**Work order:** From the entries below, return exactly the lines beginning at the one that contains "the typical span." and ending at the one that contains "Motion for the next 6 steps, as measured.", both of them included, and only those lines.

(Records supplied Opens)

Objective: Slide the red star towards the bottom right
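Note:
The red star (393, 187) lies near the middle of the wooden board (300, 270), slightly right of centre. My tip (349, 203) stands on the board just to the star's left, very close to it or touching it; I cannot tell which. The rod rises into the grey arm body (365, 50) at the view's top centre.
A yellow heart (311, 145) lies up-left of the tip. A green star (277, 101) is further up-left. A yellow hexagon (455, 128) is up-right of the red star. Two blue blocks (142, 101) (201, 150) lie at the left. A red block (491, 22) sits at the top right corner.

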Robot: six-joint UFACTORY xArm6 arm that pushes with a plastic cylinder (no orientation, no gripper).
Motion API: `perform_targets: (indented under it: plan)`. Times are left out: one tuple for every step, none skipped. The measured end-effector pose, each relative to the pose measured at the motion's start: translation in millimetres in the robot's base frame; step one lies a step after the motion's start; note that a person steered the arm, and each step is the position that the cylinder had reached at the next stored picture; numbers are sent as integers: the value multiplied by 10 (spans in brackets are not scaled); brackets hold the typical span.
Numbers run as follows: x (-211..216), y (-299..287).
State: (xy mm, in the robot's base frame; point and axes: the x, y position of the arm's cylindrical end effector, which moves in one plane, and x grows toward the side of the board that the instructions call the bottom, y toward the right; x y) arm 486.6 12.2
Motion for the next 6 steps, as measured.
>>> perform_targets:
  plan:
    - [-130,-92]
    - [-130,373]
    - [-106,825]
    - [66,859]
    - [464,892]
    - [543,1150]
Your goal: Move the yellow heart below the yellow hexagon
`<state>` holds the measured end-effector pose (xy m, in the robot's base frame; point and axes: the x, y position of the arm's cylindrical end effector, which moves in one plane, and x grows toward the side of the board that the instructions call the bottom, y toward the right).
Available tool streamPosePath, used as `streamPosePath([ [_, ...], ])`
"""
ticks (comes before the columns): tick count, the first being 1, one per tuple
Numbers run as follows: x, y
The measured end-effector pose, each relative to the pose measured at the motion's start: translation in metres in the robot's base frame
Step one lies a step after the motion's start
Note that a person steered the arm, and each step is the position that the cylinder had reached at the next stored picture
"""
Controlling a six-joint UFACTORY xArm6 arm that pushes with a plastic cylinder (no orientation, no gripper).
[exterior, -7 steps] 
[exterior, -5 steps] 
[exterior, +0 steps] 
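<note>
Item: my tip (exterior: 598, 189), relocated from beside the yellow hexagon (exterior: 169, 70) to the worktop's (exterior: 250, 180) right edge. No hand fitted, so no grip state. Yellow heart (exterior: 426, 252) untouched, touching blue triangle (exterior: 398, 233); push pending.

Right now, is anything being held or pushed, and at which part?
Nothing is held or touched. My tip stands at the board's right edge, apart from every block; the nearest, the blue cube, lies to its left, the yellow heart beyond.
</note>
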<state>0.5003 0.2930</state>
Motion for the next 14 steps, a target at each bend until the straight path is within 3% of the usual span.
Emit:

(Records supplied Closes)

**Task output:**
Motion API: `perform_targets: (indented under it: plan)`. Times are left out: one tuple for every step, none skipped. The measured end-effector pose, each relative to the pose measured at the motion's start: translation in millimetres in the robot's base frame; step one lies a step after the motion's start; note that a person steered the arm, and each step is the position that the cylinder had reached at the next stored picture; numbers are sent as integers: the value multiplied by 10 (spans in brackets are not scaled); brackets hold the typical span.
Numbers run as follows: x (-211..216), y (-299..287).
State: (xy mm, in the robot's base frame; point and axes: the x, y position of the arm's cylindrical end effector, which moves in one plane, and x grows toward the side of the board that the instructions call the bottom, y toward the right; x y) arm 486.6 12.2
Motion for the next 6 steps, as measured.

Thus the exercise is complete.